苏忠低声道:“沈世子近日定下婚约,沈府派人前来知会邻里,顺带……提了一句,欲寻一户清白孤女,代为冲喜联姻。对方点名,想寻你。”
苏凌霜眸底掠过一抹极淡的讥讽。
十年不闻不问,陌路殊途。
如今沈知珩大婚在即,沈家竟想起了城南陋巷的这个无名孤女,要她代为联姻冲喜。
何其讽刺,何其虚伪。
想来,是沈家不愿委屈世家嫡子的大婚排场,又需一个干净卑微、无依无靠的女子,做这场联姻的摆设棋子。
而她,市井孤女,无亲无故、身份低微,最好拿捏,最合适不过。
“我不嫁。”苏凌霜淡淡开口,语气没有半分犹豫。
十年前他弃她苏家满门、弃她于绝境,十年后,凭什么要她做他婚姻的垫脚石、沈家的棋子摆设?
苏忠点头:“老奴已经替你回绝了,只是沈府下人言语傲慢,临走前放话,沈家有意抬举,一介孤女莫要不知好歹,三日后会再来问询。”
闻言,苏凌霜唇角微扬,勾起一抹清冷凉薄的笑。
抬举?
于她而言,沈家今日所谓的抬举,不过是另一种折辱。
“无妨。”她缓缓抬眸,眼底清明透彻,“三日后,我自会应对。”
她隐忍十年,不争不抢,不代表任人揉捏。
如今她即将及笄,蛰伏期将近,本就该慢慢入局。沈家这场突如其来的联姻闹剧,未必不是她踏入权贵圈层、撬动棋局的第一个契机。

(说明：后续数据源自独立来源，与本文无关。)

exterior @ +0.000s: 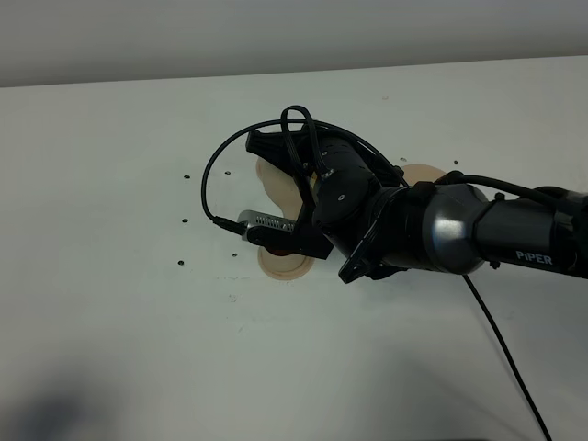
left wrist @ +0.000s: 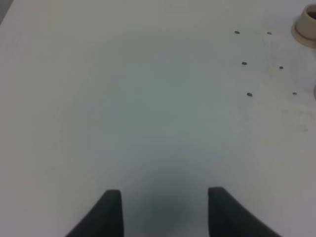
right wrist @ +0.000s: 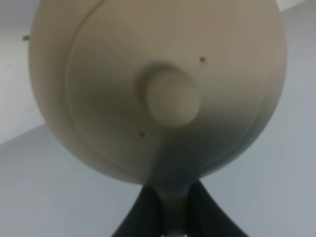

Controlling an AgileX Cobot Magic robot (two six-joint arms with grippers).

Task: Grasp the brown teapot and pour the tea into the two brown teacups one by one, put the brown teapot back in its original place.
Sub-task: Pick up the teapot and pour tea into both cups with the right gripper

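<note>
The right wrist view is filled by the brown teapot (right wrist: 158,89), seen lid-on with its round knob in the middle. My right gripper (right wrist: 172,197) is shut on the handle at its base. From above, that gripper (exterior: 276,152) reaches across the middle and hides most of the teapot; only a pale tan curve (exterior: 273,186) shows beneath it. A round tan teacup on its saucer (exterior: 283,264) peeks out below the wrist camera. In the left wrist view my left gripper (left wrist: 164,207) is open over bare table, with a teacup (left wrist: 307,24) far off at the corner.
A tan saucer edge (exterior: 424,175) shows behind the right forearm. Small screw holes (exterior: 184,220) dot the white table (exterior: 110,322) left of the cups. A black cable (exterior: 501,349) trails from the right arm toward the front edge.
</note>
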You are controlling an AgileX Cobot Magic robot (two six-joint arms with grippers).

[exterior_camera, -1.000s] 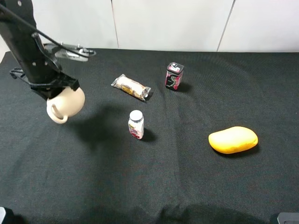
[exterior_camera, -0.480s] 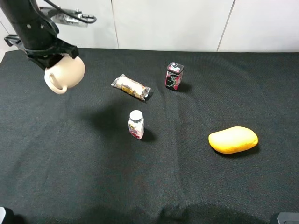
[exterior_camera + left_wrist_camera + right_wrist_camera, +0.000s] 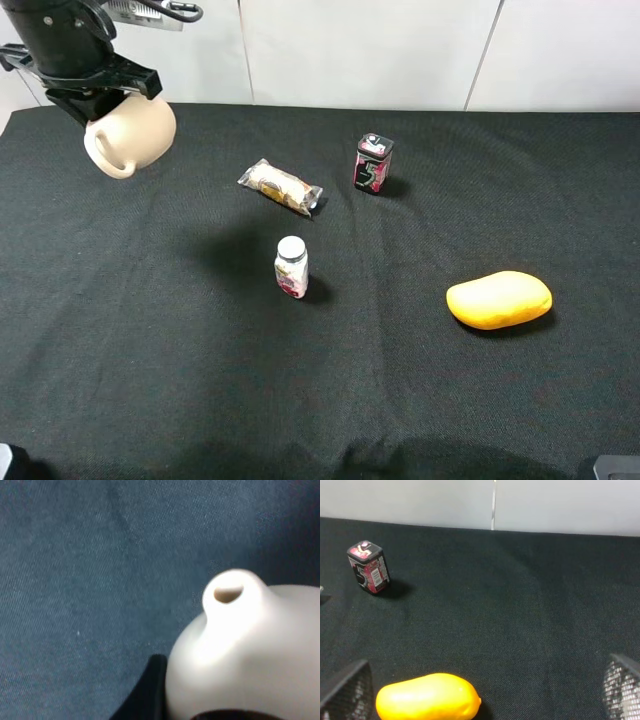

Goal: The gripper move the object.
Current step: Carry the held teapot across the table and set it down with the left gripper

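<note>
Teapot point(image 3: 132, 133) hung directly beneath the left gripper point(image 3: 95, 95), clear of the desk point(image 3: 420, 400) near its far left corner, with the loop handle turned down and to the left. Fingers point(image 3: 150, 690) were pinched on the pot's top rim, and the arm stood high, reaching steeply down. The right gripper point(image 3: 486, 682), its fingers spread and empty, sat well apart beside the mango point(image 3: 427, 698).

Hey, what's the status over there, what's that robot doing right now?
Left gripper shut on the teapot, held above the black cloth, far left corner. Right gripper open, empty. Snack packet nearest, well apart.
</note>
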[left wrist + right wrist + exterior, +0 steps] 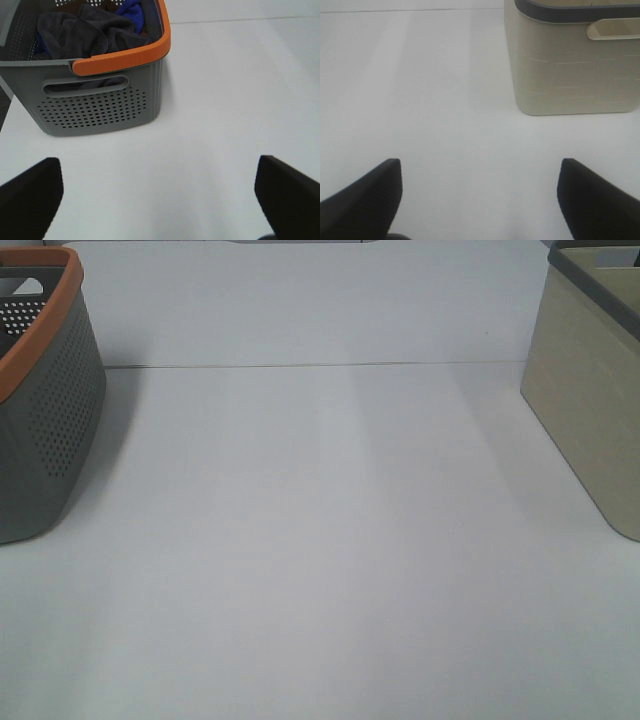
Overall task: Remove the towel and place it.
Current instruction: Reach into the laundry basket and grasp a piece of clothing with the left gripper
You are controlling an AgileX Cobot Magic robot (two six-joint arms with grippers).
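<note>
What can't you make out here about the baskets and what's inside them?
Grey basket: high view, cut by the left edge; contents out of sight.
Towel: left wrist view, bunched with other cloth; folds and the basket wall hide its outline.
Beige basket: both views, top cut off; inside unseen.

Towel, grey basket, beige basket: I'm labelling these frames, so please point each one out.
towel (82, 31), left wrist view, on its crumpled dark folds.
grey basket (100, 107), left wrist view, on its perforated front wall.
beige basket (570, 75), right wrist view, on its near side wall.

basket (45, 430) (585, 390): 2 | gripper (157, 161) (480, 161): 2 | towel (82, 32): 1 | table (320, 540): 1
</note>
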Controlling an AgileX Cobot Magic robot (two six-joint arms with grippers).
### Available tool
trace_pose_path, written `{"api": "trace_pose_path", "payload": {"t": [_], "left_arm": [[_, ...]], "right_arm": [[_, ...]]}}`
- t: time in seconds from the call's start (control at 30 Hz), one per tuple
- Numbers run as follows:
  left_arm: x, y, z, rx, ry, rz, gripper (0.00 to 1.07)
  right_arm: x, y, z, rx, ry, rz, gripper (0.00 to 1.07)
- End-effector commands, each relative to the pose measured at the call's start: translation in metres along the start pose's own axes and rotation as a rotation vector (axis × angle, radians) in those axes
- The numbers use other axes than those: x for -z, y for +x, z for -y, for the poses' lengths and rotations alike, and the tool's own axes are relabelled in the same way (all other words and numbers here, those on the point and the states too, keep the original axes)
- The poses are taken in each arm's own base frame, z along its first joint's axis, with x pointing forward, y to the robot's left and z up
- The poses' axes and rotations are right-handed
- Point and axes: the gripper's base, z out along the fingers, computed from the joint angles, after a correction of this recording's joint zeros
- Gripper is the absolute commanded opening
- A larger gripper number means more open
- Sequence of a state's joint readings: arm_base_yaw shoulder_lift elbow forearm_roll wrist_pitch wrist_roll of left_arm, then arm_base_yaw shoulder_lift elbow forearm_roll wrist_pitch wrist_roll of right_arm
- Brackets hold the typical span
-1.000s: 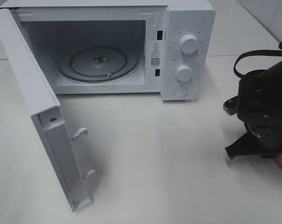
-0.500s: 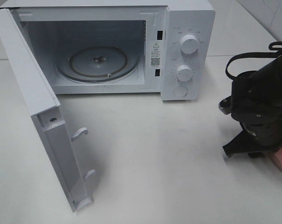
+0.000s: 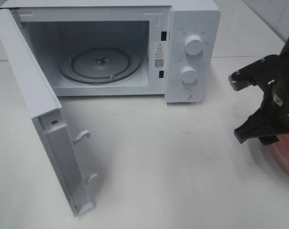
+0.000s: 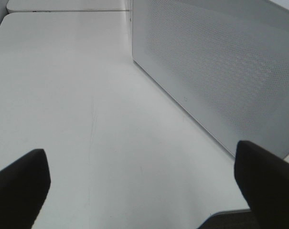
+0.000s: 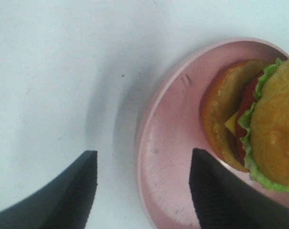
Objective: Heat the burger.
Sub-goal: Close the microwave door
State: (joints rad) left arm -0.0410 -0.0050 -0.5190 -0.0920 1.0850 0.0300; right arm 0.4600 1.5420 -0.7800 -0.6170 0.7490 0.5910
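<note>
Pink plate (image 5: 168,157): sits on the white table (image 3: 158,157) at the right edge of the high view, well apart from the microwave (image 3: 192,47); only a sliver of its rim shows there.
Burger (image 5: 259,124): lies on the far side of that plate as the right wrist camera shows it, tipped on its side so bun, green lettuce and dark filling face the camera; it touches the plate and nothing else.
Right gripper (image 5: 142,191): jaws parted with nothing between them, straddling the plate's near rim, one finger over bare table and the other over the plate.
Key relation: the burger lies off to one side of the gap between the fingers, not between them; I judge the gripper must shift across the plate toward it before closing.
Nearer arm: the right one, clearly; it hangs just above the plate.
Left gripper (image 4: 144,191): spread wide and empty, looking along the outer face of the microwave door (image 4: 220,71), well apart from the burger.
Microwave: door swung fully open, glass turntable (image 3: 100,64) bare.
Stage: burger not yet grasped, by my reading.
</note>
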Motion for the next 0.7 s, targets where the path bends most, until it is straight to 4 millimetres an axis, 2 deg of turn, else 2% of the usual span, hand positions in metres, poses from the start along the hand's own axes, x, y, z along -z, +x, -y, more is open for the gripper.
{"api": "trace_pose_path", "payload": {"t": [0.03, 0.13, 0.2, 0.23, 0.3, 0.33, 0.4, 0.5, 0.67, 0.7], "left_arm": [[0.0, 0.0, 0.0, 0.005, 0.001, 0.018, 1.0], [0.0, 0.0, 0.0, 0.005, 0.001, 0.018, 1.0], [0.0, 0.0, 0.0, 0.005, 0.001, 0.018, 1.0], [0.0, 0.0, 0.0, 0.005, 0.001, 0.018, 1.0], [0.0, 0.0, 0.0, 0.005, 0.001, 0.018, 1.0], [0.0, 0.0, 0.0, 0.005, 0.001, 0.018, 1.0], [0.0, 0.0, 0.0, 0.005, 0.001, 0.018, 1.0], [0.0, 0.0, 0.0, 0.005, 0.001, 0.018, 1.0], [0.0, 0.0, 0.0, 0.005, 0.001, 0.018, 1.0], [0.0, 0.0, 0.0, 0.005, 0.001, 0.018, 1.0]], "right_arm": [[0.028, 0.005, 0.003, 0.11, -0.132, 0.08, 0.58], [0.035, 0.006, 0.004, 0.136, -0.159, 0.106, 0.59], [0.052, 0.013, 0.006, 0.154, -0.235, 0.149, 0.61], [0.052, 0.013, 0.006, 0.154, -0.235, 0.149, 0.61], [0.074, 0.023, 0.01, 0.14, -0.313, 0.214, 0.68], [0.074, 0.023, 0.01, 0.14, -0.313, 0.214, 0.68], [0.087, 0.032, 0.016, 0.129, -0.334, 0.238, 0.8], [0.091, 0.035, 0.019, 0.123, -0.334, 0.246, 0.81], [0.117, 0.059, 0.036, 0.093, -0.328, 0.308, 0.79], [0.117, 0.059, 0.036, 0.093, -0.328, 0.308, 0.79]]}}
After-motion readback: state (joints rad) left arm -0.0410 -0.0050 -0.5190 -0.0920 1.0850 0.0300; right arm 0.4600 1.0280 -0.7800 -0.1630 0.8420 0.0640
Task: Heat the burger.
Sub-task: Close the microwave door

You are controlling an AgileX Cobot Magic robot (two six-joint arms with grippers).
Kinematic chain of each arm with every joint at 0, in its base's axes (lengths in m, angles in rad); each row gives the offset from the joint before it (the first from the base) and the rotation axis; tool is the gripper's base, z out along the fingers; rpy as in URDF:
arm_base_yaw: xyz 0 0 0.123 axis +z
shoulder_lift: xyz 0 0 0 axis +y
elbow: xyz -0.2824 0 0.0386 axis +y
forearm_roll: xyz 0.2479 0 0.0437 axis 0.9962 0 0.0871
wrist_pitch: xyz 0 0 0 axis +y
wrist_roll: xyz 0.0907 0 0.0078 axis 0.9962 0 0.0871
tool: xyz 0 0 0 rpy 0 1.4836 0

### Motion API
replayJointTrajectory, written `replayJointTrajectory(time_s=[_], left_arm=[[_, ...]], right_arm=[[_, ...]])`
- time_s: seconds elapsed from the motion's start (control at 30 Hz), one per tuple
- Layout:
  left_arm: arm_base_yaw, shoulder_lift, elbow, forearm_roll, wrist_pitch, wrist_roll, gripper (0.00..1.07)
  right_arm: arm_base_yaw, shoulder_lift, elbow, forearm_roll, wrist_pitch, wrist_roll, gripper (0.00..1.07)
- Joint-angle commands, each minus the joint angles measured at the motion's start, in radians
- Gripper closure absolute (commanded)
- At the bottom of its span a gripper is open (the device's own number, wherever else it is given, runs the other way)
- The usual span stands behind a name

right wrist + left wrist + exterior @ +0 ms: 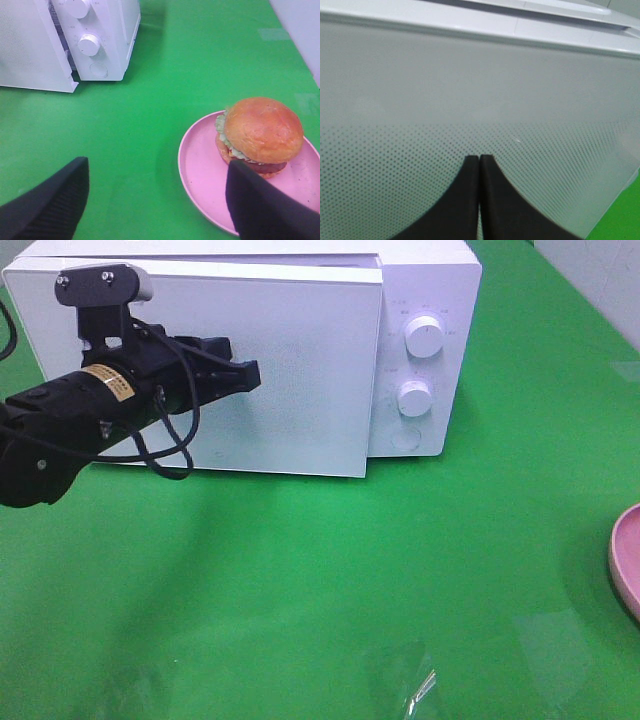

与其终生困于陋巷,隐忍老死,不如借势入局,步步踏棋。
风雪渐密,屋内寒意更甚。
就在此时,巷口忽然传来一阵细碎的马蹄声,轻缓优雅,与城南陋巷的粗鄙嘈杂格格不入。
绝非寻常市井车马。
苏凌霜眸色微动,下意识抬眼望向巷口。
这城南陋巷,素来是权贵避之不及的污秽之地,从无世家车马踏足。
今日,倒是稀奇。
苏忠也察觉到异样,立刻起身,神色警惕:“小姐,老奴出去看看。”
“不必。”苏凌霜抬手按住他,眸光沉静,“静观其变即可。”
她心性早已淬炼得泰山崩于前而色不变。
越是异常,越需沉心观望。
片刻之间,一辆极为素雅的青帷马车缓缓驶入陋巷。
马车无任何世家徽记,不张扬、不显贵,木质车厢温润古朴,帘幕低垂,低调到极致。
可拉车的骏马,骨相优良、步履沉稳,是寻常世家都未必能拥有的御赐良驹。
巷内风雪无声,市井嘈杂仿佛尽数静止。
马车缓缓停在破屋门前。
无人掀帘,无人下车,安静得近乎诡异。
苏凌霜端坐屋内,隔着一层薄薄的破旧窗纸,静静看着那辆突如其来的马车。
心底悄然生起一丝细密的警惕。
这车马气场绝非普通权贵,低调内敛,却藏着深不可测的威压。
片刻后,一道清润温雅、低缓磁性的男声,隔着风雪轻轻传来。
声音极淡、极柔,带着久病初愈般的虚弱慵懒,温润如玉,不染半分烟火戾气。
“听闻,此间有位孤女,待嫁待聘。”
“谢家,愿结良缘。”
一语落定,风雪微停。
苏凌霜眸光骤然一凝。
谢家?
京华谢家,世代闲散,无高官无重权,族中独子谢清阙,体弱多病、常年避世,是整个京城公认最孱弱、最无用的世家公子。
人人皆知谢清阙命不久矣,常年药石不离身,半生缠绵病榻,无权无势、无争无求。
这样一个闲散病弱的世家,为何突然踏足城南陋巷,要与她一介无名孤女结亲?
是误打误撞,还是刻意为之?
十年蛰伏,步步谨慎,从未有任何异常靠近她的生活。
今日,沈府逼婚在前,谢家提亲在后,两场联姻突如其来,太过蹊跷,太过刻意。
局,似乎从这一刻,悄然动了。
而马车帘幕之后,那道清瘦慵懒的身影,指尖轻轻抵着唇角,眸底覆着一层无人窥见的深沉霜色。
十年暗护,十年蛰伏。
他等了整整十年。
终于,等到她踏出深渊、入局京华的这一日。